A sister challenges her brother’s actions as executor of their father’s
estate. AFFIRMED.
Louis R. Hockenberg, Samantha J. Gronewald, and Amanda A. James of
Sullivan & Ward, P.C., West Des Moines, for appellant.
William L. Shelton and R. William Petersen of Shelton Law Firm, Chariton,
for appellee.
Verle W. Norris of Verle W. Norris Law Firm, Corydon, for appellee.
Heard by Tabor, P.J., and Bower and McDonald, JJ.
2
TABOR, Presiding Judge.
Sheryl Poths appeals the district court’s denial of her application to
remove her brother, Ronald, as executor of their father’s estate. She further
argues her father, Mervin, did not complete an inter vivos gift of corporate stock
to Ronald and the stock should be included as an asset of the estate. Because
we find Mervin completed the gift of stock, and the district court did not abuse its
discretion in refusing to remove Ronald as the executor, we affirm.

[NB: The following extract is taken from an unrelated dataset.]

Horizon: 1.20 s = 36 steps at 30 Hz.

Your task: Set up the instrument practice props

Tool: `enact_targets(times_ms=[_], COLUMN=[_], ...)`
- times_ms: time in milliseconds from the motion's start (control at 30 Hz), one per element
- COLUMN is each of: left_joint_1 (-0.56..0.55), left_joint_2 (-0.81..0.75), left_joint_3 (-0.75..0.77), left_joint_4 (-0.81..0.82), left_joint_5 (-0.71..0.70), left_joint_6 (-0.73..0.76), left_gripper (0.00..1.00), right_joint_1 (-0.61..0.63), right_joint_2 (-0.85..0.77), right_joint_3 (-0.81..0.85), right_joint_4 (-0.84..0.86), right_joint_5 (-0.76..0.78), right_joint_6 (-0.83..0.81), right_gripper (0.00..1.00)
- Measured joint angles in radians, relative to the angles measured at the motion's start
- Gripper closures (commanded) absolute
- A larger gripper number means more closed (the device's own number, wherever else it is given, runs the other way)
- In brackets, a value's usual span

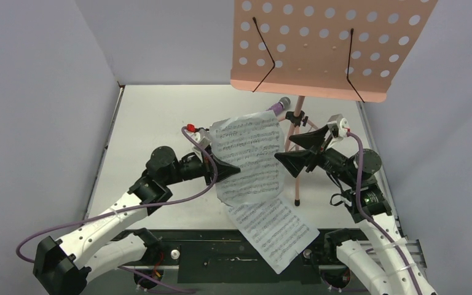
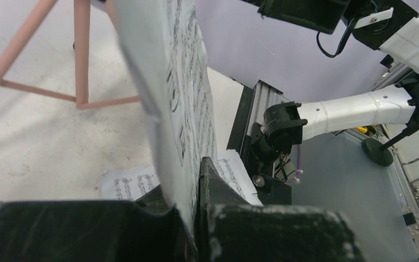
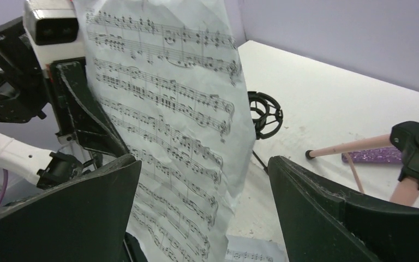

I. Background Facts and Proceedings
Mervin Poths died testate on September 14, 2012. His will—admitted into
probate on October 10, 2012—appointed his son, Ronald, as executor. Verle
Norris, who represented Mervin before he died and drafted the will, served as
counsel for the estate. Ronald and Sheryl were beneficiaries of the will. The
siblings did not have a close relationship even before their father’s death. Sheryl
hired an attorney to represent her in matters concerning the estate within two
weeks of the admission of her father’s will into probate.
Valued at approximately $1.17 million, the estate’s assets included farm
land, livestock, farm implements, bank accounts, an unincorporated feed store,
stock in Poths Grain, Inc., a closely held corporation, and personal property.
Sheryl’s primary point of disagreement with Ronald is the Poths Grain. Ronald
served as corporate president, while Mervin, as director, ran the day-to-day
operations. Ronald drove the grain truck, and the corporation paid him twenty-
five percent of the payment for each load delivered. Sheryl was not an officer of
the corporation.
3
Since Mervin’s will entered probate, Sheryl has been disenchanted with
Ronald’s filings on behalf of the estate. Ronald initially filed the estate’s report
and inventory on January 10, 2013. Sheryl filed a petition to remove Ronald as
executor on June 5, 2013. Ronald filed an amended report and inventory on
June 27, 2013. On August 19, 2013, Sheryl objected to the amended report and
inventory. She claimed the inventory should reflect one-hundred percent of
Mervin’s shares in Poths Grain because an inter vivos gift of fifty percent of the
stock from Mervin to Ronald was not completed.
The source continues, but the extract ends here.